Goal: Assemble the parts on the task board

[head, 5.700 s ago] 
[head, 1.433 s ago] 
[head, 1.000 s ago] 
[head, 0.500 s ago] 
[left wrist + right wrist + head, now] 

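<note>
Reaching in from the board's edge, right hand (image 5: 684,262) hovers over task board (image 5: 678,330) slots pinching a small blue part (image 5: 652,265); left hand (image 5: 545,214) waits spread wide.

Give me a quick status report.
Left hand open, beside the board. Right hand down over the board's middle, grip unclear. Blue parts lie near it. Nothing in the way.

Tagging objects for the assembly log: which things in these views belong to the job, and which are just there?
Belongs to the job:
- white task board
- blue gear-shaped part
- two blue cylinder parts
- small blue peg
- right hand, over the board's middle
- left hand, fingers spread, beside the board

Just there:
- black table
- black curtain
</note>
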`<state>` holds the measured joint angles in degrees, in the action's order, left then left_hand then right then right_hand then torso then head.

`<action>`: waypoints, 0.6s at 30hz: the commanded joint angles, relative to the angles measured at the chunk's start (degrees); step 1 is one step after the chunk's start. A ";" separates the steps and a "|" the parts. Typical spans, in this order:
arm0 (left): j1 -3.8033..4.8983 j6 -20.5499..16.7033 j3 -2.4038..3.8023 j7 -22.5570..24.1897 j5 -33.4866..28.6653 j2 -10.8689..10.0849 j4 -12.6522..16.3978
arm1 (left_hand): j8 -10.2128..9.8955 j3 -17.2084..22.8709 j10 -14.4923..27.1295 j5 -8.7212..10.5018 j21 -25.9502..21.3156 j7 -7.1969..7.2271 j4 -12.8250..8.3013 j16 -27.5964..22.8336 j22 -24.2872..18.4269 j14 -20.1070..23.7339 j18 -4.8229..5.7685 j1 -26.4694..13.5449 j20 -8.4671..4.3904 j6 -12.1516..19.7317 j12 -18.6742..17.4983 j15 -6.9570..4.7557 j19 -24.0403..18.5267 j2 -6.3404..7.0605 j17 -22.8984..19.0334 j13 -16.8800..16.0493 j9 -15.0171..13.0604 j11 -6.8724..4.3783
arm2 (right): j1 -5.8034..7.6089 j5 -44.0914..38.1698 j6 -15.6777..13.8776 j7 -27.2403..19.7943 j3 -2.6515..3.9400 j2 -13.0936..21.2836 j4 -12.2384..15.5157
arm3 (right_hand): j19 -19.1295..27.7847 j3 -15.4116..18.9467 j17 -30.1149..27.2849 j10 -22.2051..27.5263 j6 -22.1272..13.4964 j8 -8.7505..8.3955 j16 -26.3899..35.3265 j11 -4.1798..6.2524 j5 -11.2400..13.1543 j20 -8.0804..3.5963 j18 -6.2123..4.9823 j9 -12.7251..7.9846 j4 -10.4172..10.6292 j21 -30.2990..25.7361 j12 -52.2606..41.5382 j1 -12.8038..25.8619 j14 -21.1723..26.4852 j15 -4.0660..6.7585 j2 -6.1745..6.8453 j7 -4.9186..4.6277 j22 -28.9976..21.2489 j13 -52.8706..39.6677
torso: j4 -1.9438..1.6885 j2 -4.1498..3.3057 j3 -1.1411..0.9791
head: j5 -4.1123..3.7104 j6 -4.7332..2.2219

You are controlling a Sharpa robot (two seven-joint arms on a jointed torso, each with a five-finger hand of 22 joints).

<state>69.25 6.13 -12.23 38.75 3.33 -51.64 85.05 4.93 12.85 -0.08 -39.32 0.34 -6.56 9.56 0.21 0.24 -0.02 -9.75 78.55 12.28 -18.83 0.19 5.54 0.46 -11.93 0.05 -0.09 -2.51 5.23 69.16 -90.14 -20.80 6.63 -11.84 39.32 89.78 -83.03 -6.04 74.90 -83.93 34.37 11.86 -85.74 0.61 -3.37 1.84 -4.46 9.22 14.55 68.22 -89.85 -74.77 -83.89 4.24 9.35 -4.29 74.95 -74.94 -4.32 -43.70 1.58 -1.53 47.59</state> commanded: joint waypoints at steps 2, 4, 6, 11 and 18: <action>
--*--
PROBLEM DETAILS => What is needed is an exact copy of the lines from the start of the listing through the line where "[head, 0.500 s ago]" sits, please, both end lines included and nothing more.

SOLUTION FOR THIS TASK =>
Goal: Assemble the parts on the task board

[head, 5.700 s ago] 
[head, 1.433 s ago] 
[head, 1.000 s ago] 
[head, 0.500 s ago] 

What needed an answer now has one.